- ACTION ITEM
Look below for the line that has "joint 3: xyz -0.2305". Set down the lines from there through the line that has "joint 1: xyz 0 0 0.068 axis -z", exactly as written.

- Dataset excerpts

▼

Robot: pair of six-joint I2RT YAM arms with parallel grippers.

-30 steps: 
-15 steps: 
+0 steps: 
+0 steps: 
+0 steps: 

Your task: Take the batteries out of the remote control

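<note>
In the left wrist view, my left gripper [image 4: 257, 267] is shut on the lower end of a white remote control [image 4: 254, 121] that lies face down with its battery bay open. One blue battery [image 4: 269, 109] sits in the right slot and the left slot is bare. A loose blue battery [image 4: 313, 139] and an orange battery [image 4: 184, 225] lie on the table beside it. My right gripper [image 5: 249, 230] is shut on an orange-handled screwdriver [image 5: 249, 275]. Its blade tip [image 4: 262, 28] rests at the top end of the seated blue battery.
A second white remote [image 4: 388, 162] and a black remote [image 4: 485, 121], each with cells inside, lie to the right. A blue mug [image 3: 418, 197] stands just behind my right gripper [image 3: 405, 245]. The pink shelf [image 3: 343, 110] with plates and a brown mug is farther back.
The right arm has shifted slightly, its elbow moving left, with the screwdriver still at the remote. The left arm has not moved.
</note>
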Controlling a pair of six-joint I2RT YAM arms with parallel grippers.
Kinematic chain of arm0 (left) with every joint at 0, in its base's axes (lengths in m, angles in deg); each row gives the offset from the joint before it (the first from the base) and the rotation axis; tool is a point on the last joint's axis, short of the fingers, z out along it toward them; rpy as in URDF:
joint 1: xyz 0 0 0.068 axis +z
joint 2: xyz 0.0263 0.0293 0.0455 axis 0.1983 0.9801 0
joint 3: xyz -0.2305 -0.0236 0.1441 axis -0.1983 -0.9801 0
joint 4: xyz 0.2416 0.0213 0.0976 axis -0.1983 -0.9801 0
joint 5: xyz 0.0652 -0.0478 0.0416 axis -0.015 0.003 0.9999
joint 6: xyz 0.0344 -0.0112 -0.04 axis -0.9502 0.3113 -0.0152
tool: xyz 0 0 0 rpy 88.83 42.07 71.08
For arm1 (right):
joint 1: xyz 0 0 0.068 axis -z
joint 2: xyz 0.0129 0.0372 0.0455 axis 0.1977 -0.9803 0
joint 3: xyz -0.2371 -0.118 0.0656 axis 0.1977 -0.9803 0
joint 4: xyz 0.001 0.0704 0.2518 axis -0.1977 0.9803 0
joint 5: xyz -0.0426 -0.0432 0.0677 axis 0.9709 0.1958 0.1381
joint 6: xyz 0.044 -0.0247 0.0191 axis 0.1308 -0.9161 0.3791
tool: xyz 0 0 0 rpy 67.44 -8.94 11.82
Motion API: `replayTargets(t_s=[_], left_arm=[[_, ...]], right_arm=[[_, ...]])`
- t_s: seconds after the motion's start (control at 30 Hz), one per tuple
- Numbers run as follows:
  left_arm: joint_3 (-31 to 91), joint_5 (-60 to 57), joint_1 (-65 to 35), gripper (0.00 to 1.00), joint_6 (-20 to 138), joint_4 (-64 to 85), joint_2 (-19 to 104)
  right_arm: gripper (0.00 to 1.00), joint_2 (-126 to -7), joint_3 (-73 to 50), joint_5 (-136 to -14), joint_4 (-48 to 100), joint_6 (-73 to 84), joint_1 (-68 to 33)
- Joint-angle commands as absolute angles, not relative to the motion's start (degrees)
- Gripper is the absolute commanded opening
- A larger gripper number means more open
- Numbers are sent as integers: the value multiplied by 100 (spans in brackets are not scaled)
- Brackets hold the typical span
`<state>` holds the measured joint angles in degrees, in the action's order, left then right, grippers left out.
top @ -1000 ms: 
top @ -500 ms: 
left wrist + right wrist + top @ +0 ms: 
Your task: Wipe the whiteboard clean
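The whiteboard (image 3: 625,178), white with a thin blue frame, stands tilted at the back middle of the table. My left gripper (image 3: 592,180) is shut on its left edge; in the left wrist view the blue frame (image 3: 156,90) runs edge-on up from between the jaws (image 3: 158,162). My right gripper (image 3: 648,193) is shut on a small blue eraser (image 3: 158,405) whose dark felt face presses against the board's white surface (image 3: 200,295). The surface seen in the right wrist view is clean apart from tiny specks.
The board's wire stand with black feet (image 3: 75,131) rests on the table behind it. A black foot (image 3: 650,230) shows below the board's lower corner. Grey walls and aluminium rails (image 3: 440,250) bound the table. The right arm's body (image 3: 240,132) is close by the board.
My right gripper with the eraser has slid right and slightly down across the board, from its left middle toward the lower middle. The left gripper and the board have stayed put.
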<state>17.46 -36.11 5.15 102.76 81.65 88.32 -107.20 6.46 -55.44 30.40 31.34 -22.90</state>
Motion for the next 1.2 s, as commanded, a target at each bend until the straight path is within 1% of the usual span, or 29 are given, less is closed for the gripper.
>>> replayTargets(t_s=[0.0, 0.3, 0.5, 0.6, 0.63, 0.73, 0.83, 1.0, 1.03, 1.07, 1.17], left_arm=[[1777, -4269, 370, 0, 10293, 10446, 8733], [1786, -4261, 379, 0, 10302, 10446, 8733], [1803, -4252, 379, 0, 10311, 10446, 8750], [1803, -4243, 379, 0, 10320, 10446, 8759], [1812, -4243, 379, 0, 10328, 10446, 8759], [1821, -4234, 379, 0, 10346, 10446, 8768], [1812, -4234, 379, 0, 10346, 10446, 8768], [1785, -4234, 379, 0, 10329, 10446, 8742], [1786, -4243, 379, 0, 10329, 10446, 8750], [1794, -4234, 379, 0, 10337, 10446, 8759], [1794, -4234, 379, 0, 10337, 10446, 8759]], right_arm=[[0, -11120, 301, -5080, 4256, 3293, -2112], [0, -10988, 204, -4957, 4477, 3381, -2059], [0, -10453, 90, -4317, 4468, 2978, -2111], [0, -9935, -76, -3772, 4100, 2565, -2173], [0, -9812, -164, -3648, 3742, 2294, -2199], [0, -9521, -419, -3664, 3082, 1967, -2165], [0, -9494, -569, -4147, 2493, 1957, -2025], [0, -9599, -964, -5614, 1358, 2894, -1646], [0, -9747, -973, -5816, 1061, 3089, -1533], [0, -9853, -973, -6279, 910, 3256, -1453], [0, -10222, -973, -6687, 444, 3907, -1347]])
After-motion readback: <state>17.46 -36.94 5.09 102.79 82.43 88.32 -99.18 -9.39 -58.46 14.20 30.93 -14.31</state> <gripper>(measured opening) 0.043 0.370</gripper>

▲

- TASK RESULT
joint 3: xyz -0.2305 -0.0236 0.1441 axis -0.1983 -0.9801 0
joint 4: xyz 0.2416 0.0213 0.0976 axis -0.1983 -0.9801 0
joint 5: xyz 0.0652 -0.0478 0.0416 axis -0.015 0.003 0.9999
joint 6: xyz 0.0344 -0.0112 -0.04 axis -0.9502 0.3113 -0.0152
tool: xyz 0 0 0 rpy 88.83 42.07 71.08
For arm1 (right):
joint 1: xyz 0 0 0.068 axis -z

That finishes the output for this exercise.